**WORK TASK**:
Read through the lines below for the string "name" and copy each one that has it.
══════════════════════════════
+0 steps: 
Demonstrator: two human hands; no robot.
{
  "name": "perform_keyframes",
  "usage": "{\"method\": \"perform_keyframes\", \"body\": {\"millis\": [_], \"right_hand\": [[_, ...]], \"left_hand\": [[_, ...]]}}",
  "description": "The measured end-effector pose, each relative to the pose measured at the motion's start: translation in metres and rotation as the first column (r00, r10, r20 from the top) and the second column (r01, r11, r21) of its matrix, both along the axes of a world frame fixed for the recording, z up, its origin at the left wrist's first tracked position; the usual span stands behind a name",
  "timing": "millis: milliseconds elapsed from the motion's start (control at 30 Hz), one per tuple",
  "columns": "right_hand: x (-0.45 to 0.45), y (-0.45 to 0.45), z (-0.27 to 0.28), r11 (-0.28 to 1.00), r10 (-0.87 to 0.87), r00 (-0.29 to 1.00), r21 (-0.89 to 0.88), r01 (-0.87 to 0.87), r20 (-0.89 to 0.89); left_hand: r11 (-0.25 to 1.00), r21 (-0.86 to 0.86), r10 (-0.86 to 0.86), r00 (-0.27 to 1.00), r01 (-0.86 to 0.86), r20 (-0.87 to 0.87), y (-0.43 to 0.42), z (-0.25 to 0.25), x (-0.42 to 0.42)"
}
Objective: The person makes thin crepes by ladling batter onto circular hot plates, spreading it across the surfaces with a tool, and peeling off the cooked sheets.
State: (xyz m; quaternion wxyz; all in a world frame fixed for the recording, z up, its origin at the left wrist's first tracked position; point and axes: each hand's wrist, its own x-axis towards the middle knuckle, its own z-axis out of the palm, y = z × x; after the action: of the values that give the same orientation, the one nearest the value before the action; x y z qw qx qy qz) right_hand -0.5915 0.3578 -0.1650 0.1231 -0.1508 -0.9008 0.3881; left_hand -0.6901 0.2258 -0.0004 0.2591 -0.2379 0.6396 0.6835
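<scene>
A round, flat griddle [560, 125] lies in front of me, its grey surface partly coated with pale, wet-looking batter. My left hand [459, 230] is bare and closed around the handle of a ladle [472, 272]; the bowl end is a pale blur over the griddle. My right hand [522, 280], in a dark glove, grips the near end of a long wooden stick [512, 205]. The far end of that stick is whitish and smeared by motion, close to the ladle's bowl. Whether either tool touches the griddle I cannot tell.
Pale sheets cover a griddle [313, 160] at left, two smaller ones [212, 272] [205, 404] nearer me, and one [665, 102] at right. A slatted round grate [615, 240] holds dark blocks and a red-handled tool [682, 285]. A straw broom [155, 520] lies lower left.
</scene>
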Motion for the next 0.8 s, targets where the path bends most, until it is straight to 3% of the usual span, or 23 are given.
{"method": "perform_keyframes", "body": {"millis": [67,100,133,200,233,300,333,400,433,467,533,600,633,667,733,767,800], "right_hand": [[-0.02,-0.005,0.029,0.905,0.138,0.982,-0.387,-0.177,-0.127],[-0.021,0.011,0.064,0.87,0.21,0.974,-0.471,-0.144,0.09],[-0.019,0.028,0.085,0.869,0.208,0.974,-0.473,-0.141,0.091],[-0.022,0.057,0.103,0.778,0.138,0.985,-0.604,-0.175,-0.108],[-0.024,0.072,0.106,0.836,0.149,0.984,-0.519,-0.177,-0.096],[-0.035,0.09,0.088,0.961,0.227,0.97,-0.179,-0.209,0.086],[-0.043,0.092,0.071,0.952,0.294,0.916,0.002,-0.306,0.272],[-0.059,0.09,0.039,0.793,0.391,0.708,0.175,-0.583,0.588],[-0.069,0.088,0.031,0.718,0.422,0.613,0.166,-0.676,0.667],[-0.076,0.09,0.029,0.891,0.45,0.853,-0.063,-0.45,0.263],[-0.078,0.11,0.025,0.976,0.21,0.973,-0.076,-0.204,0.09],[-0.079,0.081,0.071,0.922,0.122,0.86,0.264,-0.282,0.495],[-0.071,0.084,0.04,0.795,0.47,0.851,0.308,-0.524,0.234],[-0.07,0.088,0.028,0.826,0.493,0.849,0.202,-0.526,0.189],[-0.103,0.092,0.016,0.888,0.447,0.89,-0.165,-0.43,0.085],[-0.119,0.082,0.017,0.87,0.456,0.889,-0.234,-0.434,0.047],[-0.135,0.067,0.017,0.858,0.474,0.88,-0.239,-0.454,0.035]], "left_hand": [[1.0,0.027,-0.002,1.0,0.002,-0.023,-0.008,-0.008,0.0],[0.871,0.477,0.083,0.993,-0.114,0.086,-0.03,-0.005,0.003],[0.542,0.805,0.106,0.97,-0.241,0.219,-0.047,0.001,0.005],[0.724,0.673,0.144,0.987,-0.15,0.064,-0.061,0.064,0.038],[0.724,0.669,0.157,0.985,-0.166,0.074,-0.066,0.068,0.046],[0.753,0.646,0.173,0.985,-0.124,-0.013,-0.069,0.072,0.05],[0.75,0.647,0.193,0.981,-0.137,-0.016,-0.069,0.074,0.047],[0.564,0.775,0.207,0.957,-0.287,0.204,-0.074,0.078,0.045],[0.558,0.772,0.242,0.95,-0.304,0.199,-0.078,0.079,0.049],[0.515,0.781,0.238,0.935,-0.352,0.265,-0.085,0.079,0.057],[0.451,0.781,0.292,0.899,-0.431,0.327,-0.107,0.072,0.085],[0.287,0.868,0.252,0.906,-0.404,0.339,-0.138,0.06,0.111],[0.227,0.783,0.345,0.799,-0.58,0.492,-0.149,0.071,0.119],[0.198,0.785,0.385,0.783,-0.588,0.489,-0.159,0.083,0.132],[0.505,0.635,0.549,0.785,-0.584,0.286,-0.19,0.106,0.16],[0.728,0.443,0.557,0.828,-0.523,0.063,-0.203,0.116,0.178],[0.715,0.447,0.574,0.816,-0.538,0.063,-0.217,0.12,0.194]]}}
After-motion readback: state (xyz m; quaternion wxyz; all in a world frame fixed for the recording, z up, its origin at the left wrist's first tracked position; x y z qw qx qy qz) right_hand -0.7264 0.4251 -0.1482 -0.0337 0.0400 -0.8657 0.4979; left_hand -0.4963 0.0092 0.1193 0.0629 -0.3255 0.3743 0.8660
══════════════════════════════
**TASK RESULT**:
  "name": "perform_keyframes",
  "description": "The measured end-effector pose, each relative to the pose measured at the motion's start: translation in metres and rotation as the first column (r00, r10, r20 from the top) and the second column (r01, r11, r21) of its matrix, both along the axes of a world frame fixed for the recording, z up, its origin at the left wrist's first tracked position; the usual span stands behind a name",

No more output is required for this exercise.